Personal information
- Full name: Belal Lo'ai Abduldaim
- Date of birth: 1 June 1983 (age 41)
- Place of birth: Homs, Syria
- Height: 1.78 m (5 ft 10 in)
- Position(s): Left-Back

Team information
- Current team: Zakho FC (Physical Coach)
- Number: 13

Youth career
- 2002–2005: Al-Karamah

Senior career*
- Years: Team / Apps / (Gls)
- 2002–2011: Al-Karamah / ? / (6)
- 2011–2012: Al-Muharraq / ? / (0)
- 2012–2013: Al-Wehdat / ? / (1)
- 2013–2014: Al-Suwaiq / ? / (3)
- 2014–2015: Sur

International career
- 2008–2011: Syria / 35 / (0)

= Belal Abduldaim =

Syrian footballer (born 1983)

Belal Lo'ai Abduldaim (بِلَال لُؤَيّ عَبْد الدَّايِم; born 1 June 1983) is a Syrian professional footballer who plays for Sur SC in Oman Professional League.

==Club career==
Abduldaim's career began in the youth system of Al-Karamah before starting his professional career with the senior team. He won with Al-Karamah four Syrian Premier League titles, four Syrian Cups, one Super Cup and helped the club reach the final of the AFC Champions League for the first time.

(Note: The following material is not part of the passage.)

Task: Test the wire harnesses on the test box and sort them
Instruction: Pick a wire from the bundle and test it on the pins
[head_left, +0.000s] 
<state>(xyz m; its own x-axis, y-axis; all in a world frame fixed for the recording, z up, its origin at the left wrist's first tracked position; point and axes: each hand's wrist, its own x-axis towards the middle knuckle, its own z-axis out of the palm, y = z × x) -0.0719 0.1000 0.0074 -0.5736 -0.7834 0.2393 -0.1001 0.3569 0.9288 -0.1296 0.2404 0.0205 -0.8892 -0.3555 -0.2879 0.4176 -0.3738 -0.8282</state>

Al-Karamah were defeated 3–2 on aggregate in the final by Jeonbuk Hyundai Motors of the K-League. Three years later, he played an important role in his side's first-ever accession to AFC Cup Final. Al-Karamah were defeated 2–1 in the final of the second most important association cup in Asia by Kuwait SC of the Kuwaiti Premier League. On 20 August 2013, he signed a one-year contract with Oman Professional League club Al-Suwaiq Club. On 25 September 2014, he signed a one-year contract with another Oman Professional League club Sur SC.

==International career==
Abduldaim has been a regular for the Syria national football team since 2008. Senior national coach Fajr Ibrahim called him for the first time, and he debuted in a 27 December 2008 friendly against Saudi Arabia. He came on as a substitute for Bassel Al Shaar in the second halftime. Abduldaim was selected to Valeriu Tiţa's 23-man final squad for the 2011 AFC Asian Cup in Qatar. He played in all Syria's three group games against Saudi Arabia, Japan and Jordan.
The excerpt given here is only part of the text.